İSTİNAF KARARI ONADI İzmir 9'uncu Ağır Ceza Mahkemesi heyeti, Durak ve Elçetin'i birlikte "fikir ve eylem birliği içinde hareket edip kasten öldürme" suçundan ağırlaştırılmış müebbet hapis cezasına çarptırdı. Sanıklara, "çocuğun nitelikli istismarı" suçundan 20'şer yıl hapis cezası verildi, bu ceza suçun birden fazla kişiyle gerçekleştirilmesi nedeniyle 30'ar yıla yükseltildi. Suçun "cebir ve tehdit" ile gerçekleştirilmesi ve birden çok kez zincirleme olarak gerçekleşmesi nedeniyle de her 2 sanığın cezaları artırılıp, 67'şer yıl 6'şar aya çıkarıldı. Sanığa yasalar gereği 30 yıldan fazla ceza verilemeyeceği için, bu cezaları 30'ar yıl hapis cezasına çevrildi.

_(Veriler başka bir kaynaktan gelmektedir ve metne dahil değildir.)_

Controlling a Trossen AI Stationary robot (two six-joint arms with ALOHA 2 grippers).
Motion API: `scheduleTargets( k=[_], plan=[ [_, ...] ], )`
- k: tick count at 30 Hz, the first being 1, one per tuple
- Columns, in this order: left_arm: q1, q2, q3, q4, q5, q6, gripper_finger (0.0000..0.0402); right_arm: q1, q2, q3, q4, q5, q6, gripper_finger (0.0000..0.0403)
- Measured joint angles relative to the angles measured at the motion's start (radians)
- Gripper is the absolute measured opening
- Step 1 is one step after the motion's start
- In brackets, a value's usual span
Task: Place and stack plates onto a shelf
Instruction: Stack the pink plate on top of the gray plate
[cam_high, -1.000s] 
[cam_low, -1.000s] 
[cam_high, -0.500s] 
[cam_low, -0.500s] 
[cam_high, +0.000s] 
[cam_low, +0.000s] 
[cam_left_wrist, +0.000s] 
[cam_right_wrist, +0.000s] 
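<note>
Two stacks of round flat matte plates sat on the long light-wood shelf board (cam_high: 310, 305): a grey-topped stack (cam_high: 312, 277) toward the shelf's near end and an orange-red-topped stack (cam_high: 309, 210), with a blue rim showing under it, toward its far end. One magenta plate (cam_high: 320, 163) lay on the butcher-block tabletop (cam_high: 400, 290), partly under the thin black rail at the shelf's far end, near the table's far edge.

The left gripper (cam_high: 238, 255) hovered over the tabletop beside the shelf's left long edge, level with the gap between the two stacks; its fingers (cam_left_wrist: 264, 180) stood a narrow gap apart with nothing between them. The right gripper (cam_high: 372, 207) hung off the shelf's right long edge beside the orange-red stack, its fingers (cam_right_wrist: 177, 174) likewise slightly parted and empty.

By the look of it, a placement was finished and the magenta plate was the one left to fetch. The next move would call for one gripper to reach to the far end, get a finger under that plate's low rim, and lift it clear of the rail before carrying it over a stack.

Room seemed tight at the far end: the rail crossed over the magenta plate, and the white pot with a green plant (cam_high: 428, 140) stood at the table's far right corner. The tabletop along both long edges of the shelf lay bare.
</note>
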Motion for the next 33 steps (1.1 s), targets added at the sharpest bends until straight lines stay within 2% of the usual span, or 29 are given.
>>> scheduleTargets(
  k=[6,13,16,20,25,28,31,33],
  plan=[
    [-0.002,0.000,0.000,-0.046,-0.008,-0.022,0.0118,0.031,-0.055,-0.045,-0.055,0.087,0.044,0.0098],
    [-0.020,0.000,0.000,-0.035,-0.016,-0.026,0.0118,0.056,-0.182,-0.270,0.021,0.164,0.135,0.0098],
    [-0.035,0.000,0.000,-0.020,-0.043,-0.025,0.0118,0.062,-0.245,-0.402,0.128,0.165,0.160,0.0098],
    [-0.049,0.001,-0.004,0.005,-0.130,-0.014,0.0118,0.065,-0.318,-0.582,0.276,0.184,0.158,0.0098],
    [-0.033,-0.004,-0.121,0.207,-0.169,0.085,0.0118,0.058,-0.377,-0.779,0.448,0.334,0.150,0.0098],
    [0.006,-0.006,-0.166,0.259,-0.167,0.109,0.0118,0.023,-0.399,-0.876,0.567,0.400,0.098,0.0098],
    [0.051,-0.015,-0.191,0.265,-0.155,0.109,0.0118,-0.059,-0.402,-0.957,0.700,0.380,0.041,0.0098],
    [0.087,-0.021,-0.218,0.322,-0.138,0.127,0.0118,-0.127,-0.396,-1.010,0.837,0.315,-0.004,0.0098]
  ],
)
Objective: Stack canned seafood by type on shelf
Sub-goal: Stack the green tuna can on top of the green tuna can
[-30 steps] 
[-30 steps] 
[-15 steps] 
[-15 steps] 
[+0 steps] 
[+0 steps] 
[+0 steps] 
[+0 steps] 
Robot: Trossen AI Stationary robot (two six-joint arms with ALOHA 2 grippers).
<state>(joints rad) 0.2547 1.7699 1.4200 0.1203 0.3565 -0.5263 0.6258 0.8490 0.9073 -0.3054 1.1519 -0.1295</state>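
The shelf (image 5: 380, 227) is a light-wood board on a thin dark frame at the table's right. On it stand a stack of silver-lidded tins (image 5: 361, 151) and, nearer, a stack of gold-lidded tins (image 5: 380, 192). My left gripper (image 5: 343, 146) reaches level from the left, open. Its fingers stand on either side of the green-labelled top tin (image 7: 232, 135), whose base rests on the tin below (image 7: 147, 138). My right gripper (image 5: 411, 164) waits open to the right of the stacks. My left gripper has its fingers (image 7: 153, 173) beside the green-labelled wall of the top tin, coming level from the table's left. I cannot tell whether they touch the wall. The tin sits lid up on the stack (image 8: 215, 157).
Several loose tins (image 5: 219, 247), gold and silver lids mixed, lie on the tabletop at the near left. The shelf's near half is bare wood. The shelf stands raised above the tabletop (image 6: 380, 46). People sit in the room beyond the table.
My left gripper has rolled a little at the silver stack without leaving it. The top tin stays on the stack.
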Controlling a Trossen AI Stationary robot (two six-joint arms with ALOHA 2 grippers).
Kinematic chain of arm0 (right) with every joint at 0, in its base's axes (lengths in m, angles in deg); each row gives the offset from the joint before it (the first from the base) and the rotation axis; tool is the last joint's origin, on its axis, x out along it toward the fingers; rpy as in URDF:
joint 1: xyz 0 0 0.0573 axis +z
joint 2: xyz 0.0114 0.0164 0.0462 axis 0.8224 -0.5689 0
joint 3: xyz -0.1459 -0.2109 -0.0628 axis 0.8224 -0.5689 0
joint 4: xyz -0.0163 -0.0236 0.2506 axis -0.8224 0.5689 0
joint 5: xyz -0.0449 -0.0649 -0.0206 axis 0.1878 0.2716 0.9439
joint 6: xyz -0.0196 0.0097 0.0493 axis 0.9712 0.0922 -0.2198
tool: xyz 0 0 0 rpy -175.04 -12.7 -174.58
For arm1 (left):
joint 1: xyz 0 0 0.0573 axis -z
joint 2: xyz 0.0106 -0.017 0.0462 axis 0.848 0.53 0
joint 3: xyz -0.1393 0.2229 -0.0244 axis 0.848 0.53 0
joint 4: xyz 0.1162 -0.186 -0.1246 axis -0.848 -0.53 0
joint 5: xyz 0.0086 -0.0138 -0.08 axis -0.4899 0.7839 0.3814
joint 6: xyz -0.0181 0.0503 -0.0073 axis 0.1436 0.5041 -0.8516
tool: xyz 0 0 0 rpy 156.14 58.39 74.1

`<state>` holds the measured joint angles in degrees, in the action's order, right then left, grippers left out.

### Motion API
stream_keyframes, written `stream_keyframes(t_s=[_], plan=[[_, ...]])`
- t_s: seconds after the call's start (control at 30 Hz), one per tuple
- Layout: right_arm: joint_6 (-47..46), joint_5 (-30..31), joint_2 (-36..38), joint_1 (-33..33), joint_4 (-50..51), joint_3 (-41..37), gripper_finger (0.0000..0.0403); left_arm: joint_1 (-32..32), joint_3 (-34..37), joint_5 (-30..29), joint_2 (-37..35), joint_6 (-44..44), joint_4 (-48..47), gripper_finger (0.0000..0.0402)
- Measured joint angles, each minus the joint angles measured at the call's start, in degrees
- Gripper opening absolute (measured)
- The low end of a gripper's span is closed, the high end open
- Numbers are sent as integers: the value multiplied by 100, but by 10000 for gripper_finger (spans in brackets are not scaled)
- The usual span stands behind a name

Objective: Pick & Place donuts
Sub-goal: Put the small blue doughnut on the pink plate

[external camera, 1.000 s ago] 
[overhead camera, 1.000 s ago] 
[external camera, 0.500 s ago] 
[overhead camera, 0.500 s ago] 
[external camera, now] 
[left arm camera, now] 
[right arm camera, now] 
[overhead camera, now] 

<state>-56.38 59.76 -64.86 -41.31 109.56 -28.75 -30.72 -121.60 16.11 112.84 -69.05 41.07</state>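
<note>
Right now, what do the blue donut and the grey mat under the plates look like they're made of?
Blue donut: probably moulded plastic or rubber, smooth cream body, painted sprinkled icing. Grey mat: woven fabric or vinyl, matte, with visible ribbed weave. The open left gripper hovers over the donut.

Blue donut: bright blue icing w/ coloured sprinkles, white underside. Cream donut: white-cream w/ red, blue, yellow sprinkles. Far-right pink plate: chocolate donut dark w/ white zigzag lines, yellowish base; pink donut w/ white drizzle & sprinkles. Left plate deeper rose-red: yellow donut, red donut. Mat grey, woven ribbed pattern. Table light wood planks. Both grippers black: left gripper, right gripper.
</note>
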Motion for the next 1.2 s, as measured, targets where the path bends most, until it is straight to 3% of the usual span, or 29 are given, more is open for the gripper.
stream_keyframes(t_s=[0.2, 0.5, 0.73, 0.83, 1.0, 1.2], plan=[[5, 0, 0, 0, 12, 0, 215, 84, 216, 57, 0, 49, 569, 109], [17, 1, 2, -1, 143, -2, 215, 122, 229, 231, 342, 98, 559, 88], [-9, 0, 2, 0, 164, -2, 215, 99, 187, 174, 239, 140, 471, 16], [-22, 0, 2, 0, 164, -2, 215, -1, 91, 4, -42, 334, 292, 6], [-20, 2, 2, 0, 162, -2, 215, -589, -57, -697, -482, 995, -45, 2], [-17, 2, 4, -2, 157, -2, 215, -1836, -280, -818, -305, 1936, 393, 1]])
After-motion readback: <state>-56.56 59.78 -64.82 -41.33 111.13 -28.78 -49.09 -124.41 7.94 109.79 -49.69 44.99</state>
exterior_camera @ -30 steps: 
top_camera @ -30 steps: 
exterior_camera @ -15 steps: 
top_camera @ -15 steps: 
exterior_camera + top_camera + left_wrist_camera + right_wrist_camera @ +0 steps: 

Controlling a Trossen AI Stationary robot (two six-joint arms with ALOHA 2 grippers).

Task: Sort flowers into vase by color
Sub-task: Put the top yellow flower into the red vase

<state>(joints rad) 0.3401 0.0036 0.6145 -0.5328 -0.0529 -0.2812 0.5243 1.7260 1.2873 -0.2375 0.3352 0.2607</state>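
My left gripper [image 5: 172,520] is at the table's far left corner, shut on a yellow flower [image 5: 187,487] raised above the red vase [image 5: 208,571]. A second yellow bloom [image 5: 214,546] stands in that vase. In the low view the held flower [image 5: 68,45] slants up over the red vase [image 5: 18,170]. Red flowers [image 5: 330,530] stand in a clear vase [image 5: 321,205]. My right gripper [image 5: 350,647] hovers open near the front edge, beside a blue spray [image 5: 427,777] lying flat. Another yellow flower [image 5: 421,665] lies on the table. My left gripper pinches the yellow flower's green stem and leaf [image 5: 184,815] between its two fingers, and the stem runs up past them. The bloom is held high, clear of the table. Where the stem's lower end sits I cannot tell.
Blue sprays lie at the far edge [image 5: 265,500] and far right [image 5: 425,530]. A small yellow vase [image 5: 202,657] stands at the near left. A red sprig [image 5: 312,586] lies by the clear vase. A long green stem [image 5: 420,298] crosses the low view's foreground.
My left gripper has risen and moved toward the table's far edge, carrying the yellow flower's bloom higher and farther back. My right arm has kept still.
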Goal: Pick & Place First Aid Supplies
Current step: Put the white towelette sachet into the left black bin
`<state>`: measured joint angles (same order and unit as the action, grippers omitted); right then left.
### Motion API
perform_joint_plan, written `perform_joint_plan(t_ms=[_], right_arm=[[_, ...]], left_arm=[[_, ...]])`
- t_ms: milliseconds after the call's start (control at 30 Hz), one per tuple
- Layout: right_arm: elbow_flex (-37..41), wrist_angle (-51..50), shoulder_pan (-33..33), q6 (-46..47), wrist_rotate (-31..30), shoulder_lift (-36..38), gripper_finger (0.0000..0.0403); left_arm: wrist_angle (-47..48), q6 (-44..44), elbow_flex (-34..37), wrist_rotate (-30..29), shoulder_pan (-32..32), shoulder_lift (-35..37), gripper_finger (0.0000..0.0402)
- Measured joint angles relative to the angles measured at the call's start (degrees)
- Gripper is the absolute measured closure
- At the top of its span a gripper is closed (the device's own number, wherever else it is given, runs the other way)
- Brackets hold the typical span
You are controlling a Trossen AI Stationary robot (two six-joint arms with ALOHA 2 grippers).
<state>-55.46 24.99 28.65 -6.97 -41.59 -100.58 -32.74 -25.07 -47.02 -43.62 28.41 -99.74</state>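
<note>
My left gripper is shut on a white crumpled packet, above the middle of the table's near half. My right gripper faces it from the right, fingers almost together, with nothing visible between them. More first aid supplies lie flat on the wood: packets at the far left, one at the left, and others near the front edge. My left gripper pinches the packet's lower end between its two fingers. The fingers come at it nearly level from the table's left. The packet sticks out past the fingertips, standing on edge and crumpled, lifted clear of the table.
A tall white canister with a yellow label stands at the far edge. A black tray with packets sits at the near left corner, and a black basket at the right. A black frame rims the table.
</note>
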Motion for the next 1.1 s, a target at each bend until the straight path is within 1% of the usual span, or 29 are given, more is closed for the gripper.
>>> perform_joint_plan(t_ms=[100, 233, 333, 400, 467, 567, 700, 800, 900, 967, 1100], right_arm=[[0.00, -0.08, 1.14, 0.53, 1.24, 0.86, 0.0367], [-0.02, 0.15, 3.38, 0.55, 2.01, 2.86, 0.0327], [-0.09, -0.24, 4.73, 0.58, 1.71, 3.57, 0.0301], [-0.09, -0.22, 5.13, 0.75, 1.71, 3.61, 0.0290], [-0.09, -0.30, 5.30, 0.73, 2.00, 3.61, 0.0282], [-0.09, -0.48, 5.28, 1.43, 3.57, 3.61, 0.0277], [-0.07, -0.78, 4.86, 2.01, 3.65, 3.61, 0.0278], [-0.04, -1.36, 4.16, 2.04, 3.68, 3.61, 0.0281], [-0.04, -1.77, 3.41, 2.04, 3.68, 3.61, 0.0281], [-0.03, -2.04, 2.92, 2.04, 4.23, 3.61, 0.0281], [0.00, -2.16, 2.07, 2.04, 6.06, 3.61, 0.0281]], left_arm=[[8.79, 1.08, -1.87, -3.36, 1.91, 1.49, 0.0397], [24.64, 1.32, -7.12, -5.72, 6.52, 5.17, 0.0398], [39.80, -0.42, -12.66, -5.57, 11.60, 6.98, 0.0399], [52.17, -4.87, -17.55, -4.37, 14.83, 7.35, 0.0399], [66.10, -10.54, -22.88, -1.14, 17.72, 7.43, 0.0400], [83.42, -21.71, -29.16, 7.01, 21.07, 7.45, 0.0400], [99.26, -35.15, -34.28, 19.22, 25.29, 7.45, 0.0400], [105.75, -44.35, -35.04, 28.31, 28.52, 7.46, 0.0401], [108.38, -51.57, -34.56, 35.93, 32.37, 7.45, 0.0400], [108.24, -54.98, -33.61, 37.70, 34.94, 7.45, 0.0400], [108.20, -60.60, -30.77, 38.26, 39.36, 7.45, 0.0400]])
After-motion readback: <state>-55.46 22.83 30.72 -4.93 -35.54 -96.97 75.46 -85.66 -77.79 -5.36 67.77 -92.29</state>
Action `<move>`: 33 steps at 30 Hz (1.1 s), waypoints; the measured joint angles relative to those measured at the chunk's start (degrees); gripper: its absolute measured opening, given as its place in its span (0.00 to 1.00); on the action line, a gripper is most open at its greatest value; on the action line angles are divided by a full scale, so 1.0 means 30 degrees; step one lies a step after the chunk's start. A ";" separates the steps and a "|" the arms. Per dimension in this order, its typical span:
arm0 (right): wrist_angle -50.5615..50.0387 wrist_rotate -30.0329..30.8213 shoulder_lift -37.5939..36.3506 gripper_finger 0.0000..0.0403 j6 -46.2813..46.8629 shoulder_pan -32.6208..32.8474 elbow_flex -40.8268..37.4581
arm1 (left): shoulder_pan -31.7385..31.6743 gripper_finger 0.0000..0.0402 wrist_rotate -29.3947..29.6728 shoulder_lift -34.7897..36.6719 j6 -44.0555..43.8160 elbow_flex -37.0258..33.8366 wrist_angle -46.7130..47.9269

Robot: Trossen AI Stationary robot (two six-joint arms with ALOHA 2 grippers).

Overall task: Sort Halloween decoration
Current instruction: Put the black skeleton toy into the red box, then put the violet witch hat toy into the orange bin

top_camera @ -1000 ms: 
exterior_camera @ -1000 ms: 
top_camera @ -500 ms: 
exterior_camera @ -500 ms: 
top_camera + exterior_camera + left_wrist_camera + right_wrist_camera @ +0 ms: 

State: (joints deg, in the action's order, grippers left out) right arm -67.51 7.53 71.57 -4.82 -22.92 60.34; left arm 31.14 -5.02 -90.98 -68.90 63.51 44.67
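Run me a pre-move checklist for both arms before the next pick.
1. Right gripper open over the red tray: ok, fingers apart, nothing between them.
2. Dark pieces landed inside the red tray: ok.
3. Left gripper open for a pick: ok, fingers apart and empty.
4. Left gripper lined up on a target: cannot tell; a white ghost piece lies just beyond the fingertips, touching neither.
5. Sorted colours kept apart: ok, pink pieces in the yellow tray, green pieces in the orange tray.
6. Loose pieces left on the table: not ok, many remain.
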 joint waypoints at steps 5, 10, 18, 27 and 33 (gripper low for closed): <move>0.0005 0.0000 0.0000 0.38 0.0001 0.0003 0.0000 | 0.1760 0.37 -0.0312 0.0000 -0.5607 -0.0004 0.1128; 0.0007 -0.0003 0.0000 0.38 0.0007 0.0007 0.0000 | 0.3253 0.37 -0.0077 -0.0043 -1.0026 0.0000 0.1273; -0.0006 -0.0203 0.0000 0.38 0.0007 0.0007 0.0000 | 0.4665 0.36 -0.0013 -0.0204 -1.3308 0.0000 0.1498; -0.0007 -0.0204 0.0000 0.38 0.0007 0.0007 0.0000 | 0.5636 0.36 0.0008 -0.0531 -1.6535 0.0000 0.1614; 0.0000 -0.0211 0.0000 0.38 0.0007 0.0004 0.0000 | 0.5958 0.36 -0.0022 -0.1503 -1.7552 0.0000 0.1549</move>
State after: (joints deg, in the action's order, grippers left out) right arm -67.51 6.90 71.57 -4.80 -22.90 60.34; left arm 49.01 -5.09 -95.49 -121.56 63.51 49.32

Heyet, Elçetin ve Durak'ı, "eziyet" suçundan da 8'er yıl hapis cezasına çarptırdı. Sanık avukatlarının itirazı üzerine dosya istinafa taşındı. Dosyayı görüşen İzmir Bölge Adliye Mahkemesi 1'inci Ceza Dairesi, yerel mahkemenin kararını Yargıtay'da temyiz yolu açık olmak üzere oy birliğiyle onadı. Ayrıca, Mine Durak ve Serkan Elçetin'in, cinsel istismarda bulundukları anların görüntülerini kayda alarak "müstehcen yayınların üretiminde çocukları kullanmak" suçundan asliye ceza mahkemesinde ayrı ayrı 10'ar yıla kadar hapis istemiyle bir dava açıldı.
YARGITAY KARARINI VERDİ Elçetin ve Durak'a verilen ayrı ayrı ağırlaştırılmış müebbet ve toplam 38'er yıl hapis cezası istinafta onanmasının ardından bu kez Yargıtay'a gitti. Yargıtay 1'inci Ceza Dairesi, ileri sürülen iddia ve savunmaların toplanan delillerle birlikte gerekçeli kararda gösterilip tartışıldığını, hükme esas alınan ve reddedilen delillerin açıkça gösterildiğini belirtti. Daire, vicdani kanının dosya içindeki belge ve bilgilerle uyumlu olarak kesin verilere dayandırıldığına, eylemlerin sanıklar tarafından gerçekleştirildiğinin saptandığına vurgu yaptı. Alınan raporların yeterli ve hüküm kurmaya elverişli olduğunun altını çizen Yargıtay 1'inci Ceza Dairesi, temyiz sebeplerinin incelenmesinde hukuka aykırılık bulunmadığına karar verdi. Temyiz istemlerinin reddine hükmeden Ceza Dairesi, sanıklara verilen ayrı ayrı ağırlaştırılmış müebbet ve toplam 38'er yıl hapis cezasını onadı.